__What you need to do__:
From the listing below, output only the lines starting at the line that has "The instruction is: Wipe" and ending at the line that has "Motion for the", exactly as they appear, ends included.

------ Recorded data ------

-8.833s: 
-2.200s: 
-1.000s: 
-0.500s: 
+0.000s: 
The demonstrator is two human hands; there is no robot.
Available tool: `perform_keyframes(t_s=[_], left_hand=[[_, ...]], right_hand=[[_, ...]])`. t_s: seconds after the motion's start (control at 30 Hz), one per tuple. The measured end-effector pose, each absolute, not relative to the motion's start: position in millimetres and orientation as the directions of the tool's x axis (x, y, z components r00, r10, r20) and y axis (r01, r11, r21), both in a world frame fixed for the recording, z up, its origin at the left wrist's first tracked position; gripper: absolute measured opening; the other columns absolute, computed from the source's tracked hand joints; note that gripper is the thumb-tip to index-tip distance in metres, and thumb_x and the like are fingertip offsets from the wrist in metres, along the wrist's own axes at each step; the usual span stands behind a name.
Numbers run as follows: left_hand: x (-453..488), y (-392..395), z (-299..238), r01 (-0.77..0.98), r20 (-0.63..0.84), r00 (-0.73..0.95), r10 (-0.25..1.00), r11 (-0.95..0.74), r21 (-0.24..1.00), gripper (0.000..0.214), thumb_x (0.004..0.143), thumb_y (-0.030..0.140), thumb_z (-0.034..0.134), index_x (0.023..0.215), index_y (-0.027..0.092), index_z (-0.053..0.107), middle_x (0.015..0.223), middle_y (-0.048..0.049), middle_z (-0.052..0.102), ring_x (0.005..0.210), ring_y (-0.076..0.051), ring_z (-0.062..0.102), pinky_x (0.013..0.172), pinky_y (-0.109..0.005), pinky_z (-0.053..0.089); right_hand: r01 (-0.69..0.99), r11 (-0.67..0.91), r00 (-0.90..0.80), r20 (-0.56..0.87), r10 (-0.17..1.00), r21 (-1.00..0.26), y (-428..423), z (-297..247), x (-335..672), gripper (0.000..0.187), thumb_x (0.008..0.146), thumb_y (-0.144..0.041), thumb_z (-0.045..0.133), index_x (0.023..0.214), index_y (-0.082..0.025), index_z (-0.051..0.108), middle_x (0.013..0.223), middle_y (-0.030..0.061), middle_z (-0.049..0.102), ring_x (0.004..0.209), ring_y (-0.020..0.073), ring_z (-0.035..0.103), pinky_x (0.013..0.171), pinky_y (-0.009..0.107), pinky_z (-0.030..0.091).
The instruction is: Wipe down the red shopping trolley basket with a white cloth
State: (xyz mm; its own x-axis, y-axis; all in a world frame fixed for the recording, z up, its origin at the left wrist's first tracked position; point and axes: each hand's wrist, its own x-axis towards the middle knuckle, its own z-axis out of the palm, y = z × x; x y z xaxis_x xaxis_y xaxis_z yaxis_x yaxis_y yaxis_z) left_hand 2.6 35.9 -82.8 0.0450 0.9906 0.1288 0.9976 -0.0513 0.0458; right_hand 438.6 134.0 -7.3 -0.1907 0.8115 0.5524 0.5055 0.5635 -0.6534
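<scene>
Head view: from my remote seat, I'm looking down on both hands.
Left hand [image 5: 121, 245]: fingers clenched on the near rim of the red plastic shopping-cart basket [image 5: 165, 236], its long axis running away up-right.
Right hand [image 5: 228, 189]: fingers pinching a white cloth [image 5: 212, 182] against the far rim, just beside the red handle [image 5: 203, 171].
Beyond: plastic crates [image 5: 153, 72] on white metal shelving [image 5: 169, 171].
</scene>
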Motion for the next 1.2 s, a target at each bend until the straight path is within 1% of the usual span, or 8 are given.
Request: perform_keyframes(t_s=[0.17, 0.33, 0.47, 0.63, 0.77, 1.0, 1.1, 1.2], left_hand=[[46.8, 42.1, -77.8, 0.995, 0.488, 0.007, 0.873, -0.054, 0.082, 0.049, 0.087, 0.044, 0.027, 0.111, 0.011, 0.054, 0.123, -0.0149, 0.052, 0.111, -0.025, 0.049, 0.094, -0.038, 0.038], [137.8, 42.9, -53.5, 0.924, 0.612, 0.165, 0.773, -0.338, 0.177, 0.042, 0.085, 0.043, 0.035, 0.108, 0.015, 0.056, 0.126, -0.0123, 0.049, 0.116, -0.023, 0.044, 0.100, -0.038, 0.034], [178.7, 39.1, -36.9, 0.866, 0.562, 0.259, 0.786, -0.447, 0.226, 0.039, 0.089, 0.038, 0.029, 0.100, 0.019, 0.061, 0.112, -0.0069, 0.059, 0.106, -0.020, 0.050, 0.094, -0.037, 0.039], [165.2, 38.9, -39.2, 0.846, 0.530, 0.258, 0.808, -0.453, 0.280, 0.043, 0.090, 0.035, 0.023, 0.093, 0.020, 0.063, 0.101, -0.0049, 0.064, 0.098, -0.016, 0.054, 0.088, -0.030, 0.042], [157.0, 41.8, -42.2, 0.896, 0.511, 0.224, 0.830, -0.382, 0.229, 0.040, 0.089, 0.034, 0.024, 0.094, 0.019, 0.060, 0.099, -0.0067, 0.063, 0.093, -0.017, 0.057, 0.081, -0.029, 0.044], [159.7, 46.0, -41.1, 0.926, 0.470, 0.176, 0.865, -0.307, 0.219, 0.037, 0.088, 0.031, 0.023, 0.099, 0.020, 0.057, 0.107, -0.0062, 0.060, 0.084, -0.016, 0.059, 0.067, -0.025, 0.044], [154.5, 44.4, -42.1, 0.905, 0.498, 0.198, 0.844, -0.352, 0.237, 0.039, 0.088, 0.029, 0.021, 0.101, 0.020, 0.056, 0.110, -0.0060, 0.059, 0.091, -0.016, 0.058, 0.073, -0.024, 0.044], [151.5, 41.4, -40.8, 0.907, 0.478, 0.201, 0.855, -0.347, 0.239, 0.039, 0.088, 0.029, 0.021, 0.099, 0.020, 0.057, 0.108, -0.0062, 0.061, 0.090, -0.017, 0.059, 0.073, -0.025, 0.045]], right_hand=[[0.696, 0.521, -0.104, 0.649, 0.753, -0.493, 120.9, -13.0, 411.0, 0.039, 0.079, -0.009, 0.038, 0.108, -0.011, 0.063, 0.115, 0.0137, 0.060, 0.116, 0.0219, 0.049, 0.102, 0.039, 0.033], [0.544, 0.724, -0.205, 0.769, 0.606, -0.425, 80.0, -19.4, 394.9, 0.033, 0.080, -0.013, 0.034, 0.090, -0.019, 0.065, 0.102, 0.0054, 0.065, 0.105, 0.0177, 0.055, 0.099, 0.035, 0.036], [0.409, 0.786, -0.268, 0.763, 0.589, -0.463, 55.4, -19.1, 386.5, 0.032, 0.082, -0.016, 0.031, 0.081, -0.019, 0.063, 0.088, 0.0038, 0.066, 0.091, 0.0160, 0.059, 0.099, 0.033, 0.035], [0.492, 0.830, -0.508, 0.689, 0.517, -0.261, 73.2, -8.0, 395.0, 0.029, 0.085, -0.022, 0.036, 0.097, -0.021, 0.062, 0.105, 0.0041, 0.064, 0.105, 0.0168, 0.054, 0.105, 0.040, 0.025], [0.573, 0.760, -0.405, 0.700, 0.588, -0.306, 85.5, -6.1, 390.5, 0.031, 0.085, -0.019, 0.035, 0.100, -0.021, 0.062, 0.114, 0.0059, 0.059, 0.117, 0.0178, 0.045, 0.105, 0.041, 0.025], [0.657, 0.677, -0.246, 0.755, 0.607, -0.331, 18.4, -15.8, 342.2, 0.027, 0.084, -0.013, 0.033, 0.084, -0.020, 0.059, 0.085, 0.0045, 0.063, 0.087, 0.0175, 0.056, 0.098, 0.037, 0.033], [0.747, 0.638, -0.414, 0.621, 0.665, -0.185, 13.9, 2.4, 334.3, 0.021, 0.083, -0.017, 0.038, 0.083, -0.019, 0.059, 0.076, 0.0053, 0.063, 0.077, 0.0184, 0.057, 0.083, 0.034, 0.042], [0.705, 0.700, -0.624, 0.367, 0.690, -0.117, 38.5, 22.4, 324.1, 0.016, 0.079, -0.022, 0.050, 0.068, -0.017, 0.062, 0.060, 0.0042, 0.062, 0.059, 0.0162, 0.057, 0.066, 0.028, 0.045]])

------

__Answer below__:
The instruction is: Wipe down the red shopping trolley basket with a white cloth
State: (xyz mm; its own x-axis, y-axis; all in a world frame fixed for the recording, z up, its origin at the left wrist's first tracked position; point and axes: each hand's wrist, its own x-axis towards the middle knuckle, its own z-axis out of the palm, y = z × x; x y z xaxis_x xaxis_y xaxis_z yaxis_x yaxis_y yaxis_z) left_hand 2.6 35.9 -82.8 0.0450 0.9906 0.1288 0.9976 -0.0513 0.0458; right_hand 438.6 134.0 -7.3 -0.1907 0.8115 0.5524 0.5055 0.5635 -0.6534
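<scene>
Head view: from my remote seat, I'm looking down on both hands.
Left hand [image 5: 121, 245]: fingers clenched on the near rim of the red plastic shopping-cart basket [image 5: 165, 236], its long axis running away up-right.
Right hand [image 5: 228, 189]: fingers pinching a white cloth [image 5: 212, 182] against the far rim, just beside the red handle [image 5: 203, 171].
Beyond: plastic crates [image 5: 153, 72] on white metal shelving [image 5: 169, 171].
</scene>
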Motion for the next 1.2 s, a target at each bend until the straight path is within 1% of the usual span, or 8 are given.

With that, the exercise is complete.